EXERCISE OBJECTIVE
Your answer should consist of the lines holding "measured", copied from the material below.

PROVIDED DATA
================================

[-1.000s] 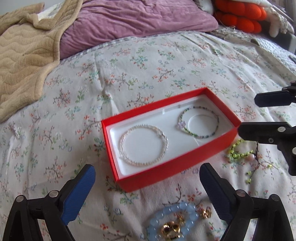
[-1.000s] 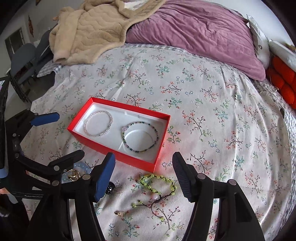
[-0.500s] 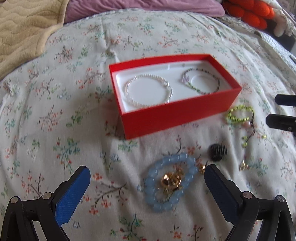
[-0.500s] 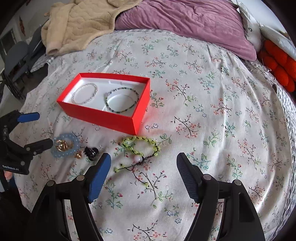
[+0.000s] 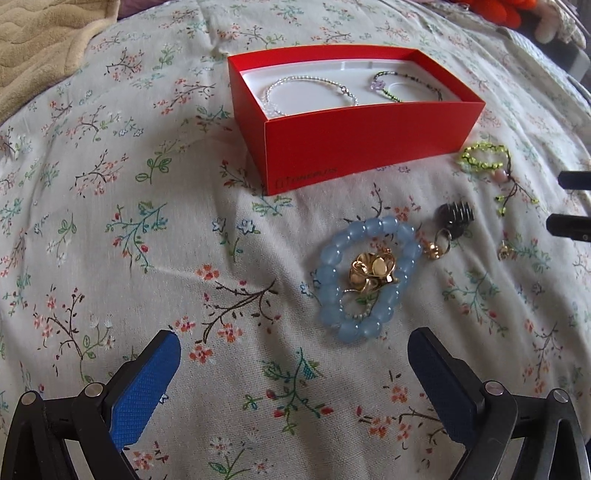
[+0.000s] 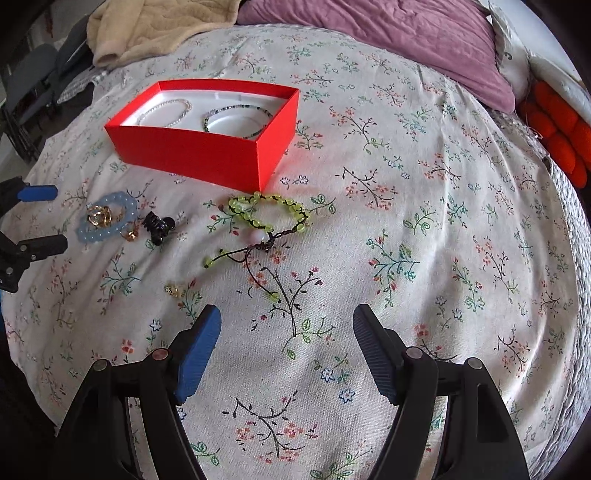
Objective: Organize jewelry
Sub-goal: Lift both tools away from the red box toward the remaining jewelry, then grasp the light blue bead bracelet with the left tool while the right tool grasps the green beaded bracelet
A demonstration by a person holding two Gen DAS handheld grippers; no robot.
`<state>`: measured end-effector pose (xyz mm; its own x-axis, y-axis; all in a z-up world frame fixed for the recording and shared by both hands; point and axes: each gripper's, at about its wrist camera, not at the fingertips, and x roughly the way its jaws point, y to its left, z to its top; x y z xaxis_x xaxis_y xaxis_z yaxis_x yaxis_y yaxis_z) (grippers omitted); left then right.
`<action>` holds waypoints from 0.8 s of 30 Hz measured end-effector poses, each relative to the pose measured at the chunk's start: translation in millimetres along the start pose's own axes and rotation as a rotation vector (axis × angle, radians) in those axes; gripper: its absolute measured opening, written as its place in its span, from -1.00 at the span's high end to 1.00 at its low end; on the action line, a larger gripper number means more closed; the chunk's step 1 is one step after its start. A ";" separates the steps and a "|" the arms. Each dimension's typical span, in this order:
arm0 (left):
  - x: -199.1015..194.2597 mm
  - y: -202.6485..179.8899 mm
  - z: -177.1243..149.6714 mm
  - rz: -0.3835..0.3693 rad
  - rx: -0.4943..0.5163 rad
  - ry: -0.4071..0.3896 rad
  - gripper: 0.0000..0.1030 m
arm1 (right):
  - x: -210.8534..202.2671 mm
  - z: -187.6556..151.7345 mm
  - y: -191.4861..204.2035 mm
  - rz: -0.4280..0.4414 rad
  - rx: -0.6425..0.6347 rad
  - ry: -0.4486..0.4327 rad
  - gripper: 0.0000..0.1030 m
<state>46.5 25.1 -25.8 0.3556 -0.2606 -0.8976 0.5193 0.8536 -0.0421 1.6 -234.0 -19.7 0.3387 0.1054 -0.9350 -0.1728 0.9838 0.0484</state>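
Note:
A red box (image 5: 369, 140) (image 6: 192, 155) with a white liner holds a clear-bead bracelet (image 5: 306, 92) and a dark-bead bracelet (image 5: 406, 85). On the floral bedspread in front of it lie a blue bead bracelet (image 5: 332, 258) (image 6: 110, 229) with a gold piece (image 5: 373, 271) inside it, a black hair claw (image 5: 454, 218) (image 6: 159, 225), a gold ring (image 5: 437, 247), a yellow-green bead bracelet (image 5: 484, 158) (image 6: 269, 212) and a small gold charm (image 6: 173, 291). My left gripper (image 5: 293, 362) is open, just short of the blue bracelet. My right gripper (image 6: 286, 332) is open, just short of the green bracelet's cord.
A beige blanket (image 6: 155, 29) and a purple pillow (image 6: 388, 33) lie at the head of the bed. An orange cushion (image 6: 561, 133) is at the right edge. The bed drops off at the left (image 6: 22, 122).
Both grippers have drawn back and lowered toward the bedspread. The box now sits farther up in both views, and the loose jewelry lies in front of the fingers. Both stay open.

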 end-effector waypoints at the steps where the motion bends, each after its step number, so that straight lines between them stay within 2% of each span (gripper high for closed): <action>1: -0.3 2.3 0.5 -0.004 -0.011 -0.004 -0.93 | 1.2 0.2 1.2 0.000 0.000 0.004 -0.49; 2: -0.8 4.7 1.6 -0.008 -0.027 -0.010 -0.91 | 2.3 0.6 2.4 0.002 0.002 0.007 -0.49; 6: 0.9 12.0 6.2 -0.047 -0.086 -0.010 -0.56 | 4.0 4.3 6.1 0.007 0.010 0.010 -0.49; 8: 4.4 10.6 7.9 -0.058 -0.096 -0.001 -0.47 | 4.9 5.3 7.2 0.002 0.012 0.011 -0.49; 12: 12.6 0.4 8.4 -0.038 -0.063 0.023 -0.01 | 6.7 8.1 6.3 -0.009 0.021 0.016 -0.49; 16: 15.3 -10.2 8.7 -0.021 -0.024 0.021 0.28 | 7.6 9.3 2.1 -0.015 0.036 0.012 -0.49; 19: 17.4 -18.2 8.5 0.012 0.016 0.026 0.39 | 10.4 11.3 -2.0 -0.025 0.052 0.014 -0.49; 24: 22.6 -26.4 5.6 0.051 0.061 0.041 0.40 | 14.0 15.6 -6.0 -0.017 0.082 0.021 -0.49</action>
<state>45.1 -5.8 -42.6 0.3515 -0.1982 -0.9150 0.5484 0.8357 0.0296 21.8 -236.1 -27.6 0.3210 0.0862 -0.9432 -0.0903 0.9941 0.0601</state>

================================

SOLUTION
`<state>`: measured end-effector pose (xyz mm; its own x-axis, y-axis; all in a z-up world frame fixed for the recording and shared by both hands; point and axes: each gripper's, at about its wrist camera, not at the fingertips, and x roughly the way its jaws point, y to its left, z to its top; x y z xaxis_x xaxis_y xaxis_z yaxis_x yaxis_y yaxis_z) (grippers omitted); left then right.
`<action>` holds waypoints from 0.8 s of 30 Hz measured end-effector poses, each relative to the pose measured at the chunk's start: translation in millimetres along the start pose's own axes and rotation as a rotation vector (axis × angle, radians) in those axes; gripper: its absolute measured opening, written as its place in its span, from -1.00 at the span's high end to 1.00 at its low end; on the action line, a larger gripper number means more closed; the chunk's step 1 is one step after its start. A ";" separates the steps and a "|" the arms. Each dimension's typical span, in this order:

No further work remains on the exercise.